417 F.3d 789, 16 Am. Disabilities Cas. (BNA) 1761, 2005 U.S. App. LEXIS 16707, 2 Accom. Disabilities Dec. (CCH) 12
CourtCourt of Appeals for the Seventh Circuit
DecidedAugust 10, 2005
Docket04-2222, 04-2493
StatusPublished
Cited by374 cases

This text of 417 F.3d 789 (Equal Employment Opportunity Commission, and Judith Keane, Intervening v. Sears, Roebuck & Company) is published on Counsel Stack Legal Research, covering Court of Appeals for the Seventh Circuit primary law. Counsel Stack provides free access to over 12 million legal documents including statutes, case law, regulations, and constitutions.

Bluebook
Equal Employment Opportunity Commission, and Judith Keane, Intervening v. Sears, Roebuck & Company, 417 F.3d 789, 16 Am. Disabilities Cas. (BNA) 1761, 2005 U.S. App. LEXIS 16707, 2 Accom. Disabilities Dec. (CCH) 12 (7th Cir. 2005).

Opinion

FLAUM, Chief Judge.

Under the Americans with Disabilities Act (“ADA”), 42 U.S.C. § 12101 et seq., an employer unlawfully discriminates against a “qualified individual with a disability” when it fails to make “reasonable accommodations to the known physical or mental limitations” of the disabled employee, unless to do so would impose an “undue hardship” on the employer. §§ 12112(a), (b)(5)(A). The Equal Employment Opportunity Commission (“EEOC”) filed suit against defendant-appellee Sears, Roebuck & Company (“Sears”) for failing to reasonably accommodate the disability of its employee Judith Keane. Keane intervened and the district court granted summary judgment in favor of Sears, concluding that Keane was not disabled under the ADA. Keane and the EEOC appealed and, having found genuine issues of material fact as to whether Keane was disabled, we reversed. See EEOC & Keane v. Sears Roebuck & Co. (“Keane I”), 233 F.3d 432 (7th Cir.2000). On remand, the district court concluded that the Supreme Court’s decision in Toyota Motor Manufacturing, Kentucky, Inc. v. Williams, 534 U.S. 184, 122 S.Ct. 681, 151 L.Ed.2d 615 (2002), issued after our opinion in Keane I, changed the standard for determining whether an employee is disabled. The court considered Sears’ renewed motion for summary judgment in light of Toyota and held, once again, that no reasonable jury could find that Keane was disabled. It went on to state that Sears also must prevail because Keane cannot establish any of the other elements of her failure to accommodate claim. Keane and the EEOC appeal a second time and, for the reasons stated herein, we again reverse.

I. Background

In September 1992, Judith Keane began working at the Sears River Oaks department store in Calumet City, Illinois. As a sales associate in the intimate apparel department, Keane’s tasks included handling purchases, assisting customers, sizing racks, and occasionally transporting money to and from cash registers. Keane’s immediate supervisor was Jacqueline Klisiak, but when Klisiak was absent, Keane reported to one of two supervisory coworkers, Shirley Oros or Tanya Branch. All management personnel reported to the store manager, David Allen.

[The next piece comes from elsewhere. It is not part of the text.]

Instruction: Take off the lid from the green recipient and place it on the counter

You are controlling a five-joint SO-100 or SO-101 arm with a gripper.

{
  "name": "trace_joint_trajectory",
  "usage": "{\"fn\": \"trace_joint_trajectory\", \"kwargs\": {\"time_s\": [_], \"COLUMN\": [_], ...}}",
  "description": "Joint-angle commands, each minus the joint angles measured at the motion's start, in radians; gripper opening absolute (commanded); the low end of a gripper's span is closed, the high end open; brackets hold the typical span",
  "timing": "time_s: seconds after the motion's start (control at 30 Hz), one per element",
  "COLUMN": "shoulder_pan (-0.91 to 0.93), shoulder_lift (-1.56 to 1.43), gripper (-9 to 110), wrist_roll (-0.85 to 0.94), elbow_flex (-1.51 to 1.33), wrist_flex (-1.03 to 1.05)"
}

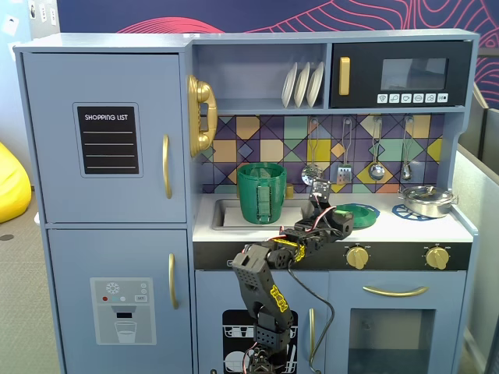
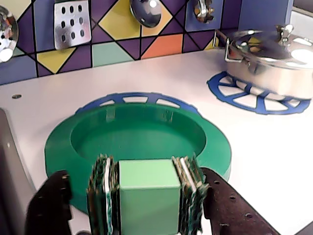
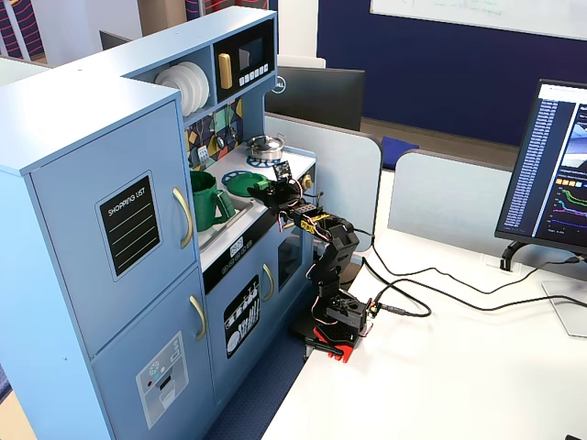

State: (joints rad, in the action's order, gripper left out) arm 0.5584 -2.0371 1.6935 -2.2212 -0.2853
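The green lid lies flat on the white counter, over a blue burner ring, hollow side up. Its light-green block tab, padded on both sides, sits between my gripper's black fingers. The right finger is against the padding and the left one stands a little off it, so the gripper is open around the tab. In both fixed views the lid lies just beyond the gripper. The green recipient stands uncovered at the sink.
A steel pot with its lid sits on the right burner ring. Utensils hang on the tiled back wall. The sink basin lies to the left of the lid. Knobs line the counter's front.
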Motion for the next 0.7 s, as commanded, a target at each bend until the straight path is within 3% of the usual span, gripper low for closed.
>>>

*793 In the summer of 1994, Keane began experiencing a numbness in her right leg. While the numbness did not affect her ability to walk short distances in her work area, it sometimes precluded her from taking longer walks such as those required to reach the employee cafeteria or the food court. Keane explained to Klisiak the difficulty she was having with her leg and asked if she could eat lunch in the intimate apparel stockroom. Although Klisiak initially agreed, she later announced a blanket policy forbidding all eating in the stockroom.

In the fall of 1994, as Keane’s condition began to worsen, she asked Klisiak if she could walk through the shoe stockroom when going between the employee swipe-in area and the intimate apparel department. Keane explained that this shortcut would reduce by half the distance she had to walk at the beginning and end of each shift. Klisiak referred Keane to the shoe department manager, Joy Krumweide, who denied the request. Klisiak then went to David Allen on Keane’s behalf, explained Keane’s problem, and asked if Keane could use the stockroom shortcut. Allen refused.

Beginning in December 1994, Keane could walk no more than the equivalent of one city block without losing sensation in her leg. Once this happened, walking became “nearly impossible and extremely slow.” Keane explained:

I didn’t know if I was going to make it out of the store all right. It was very, very difficult to walk, very difficult.... The more that I had to walk, which basically entailed parking and going in and out of the store, the more walking I had to do, the more numb the leg became. And the more difficult it — for instance, when I would come home from work, it would take a long time for that feeling to come back.

Keane eventually began using a cane when taking longer walks through the store. This, however, did not alleviate her symptoms or allow her to walk further.

In late December 1994, Keane was diagnosed with neuropathy, a general description of nerve damage, in addition to non-insulin-dependent diabetes. Keane’s neurologist, Dr. Kathryn Hanlon, wrote a note stating that Keane should avoid walking long distances or for prolonged periods. Keane brought the note to work and, because Klisiak was not in, gave it to Shirley Oros who left it on Klisiak’s desk. Klisiak found the note the following month. Klis-iak knew that Keane’s hours had been reduced at the end of the holiday season and decided, without discussing it with Keane, that the shortened schedule sufficiently limited Keane’s walking. In fact, the change in hours had not helped Keane because her difficulties arose from walking to and from her work area, regardless of the length of her shifts. Klisiak put the doctor’s note in Keane’s personnel file without sharing it with anyone.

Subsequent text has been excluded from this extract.